I have to admit that my initial reaction to the concept of master/slave-dynamic relationships was something like “How can you do this when there are people actually, forcibly enslaved in the world?” But then I realized that even if your made your marriage entirely vanilla right now, that wouldn’t change a thing for the people suffering under real oppression. Fantasizing about rape scenes doesn’t cause people to actually be raped. Guilt-tripping people about their dark sexual fantasies reminds me of guilt-tripping couples who are childfree by choice because there are other couples who want children but aren’t able to conceive them. No amount of fertility in the former couple will repair that lack in the latter.

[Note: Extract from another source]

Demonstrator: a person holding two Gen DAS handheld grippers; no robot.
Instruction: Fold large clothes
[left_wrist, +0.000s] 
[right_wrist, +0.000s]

Mo — You rock! And, uh, sorry about not giving you warning — it ain’t my cuppa tea, so I didn’t even notice it! (Unless perhaps I winced and blocked it out, as a proper white girl should do!)
mumbojumble — You’re very welcome, and I’m glad you have also worked through your guilt (mostly — I don’t think any of us will ever banish it completely, and nor should we — keeps us aware of the facts outside our fantasies) and you’re able to enjoy your kink!
Naohai — Goodness, I’m sorry you had to feel that — I’m not trying to squick anyone out by just being in this relationship! Thank you so much for sticking with me through that unease — I value your comments a great deal!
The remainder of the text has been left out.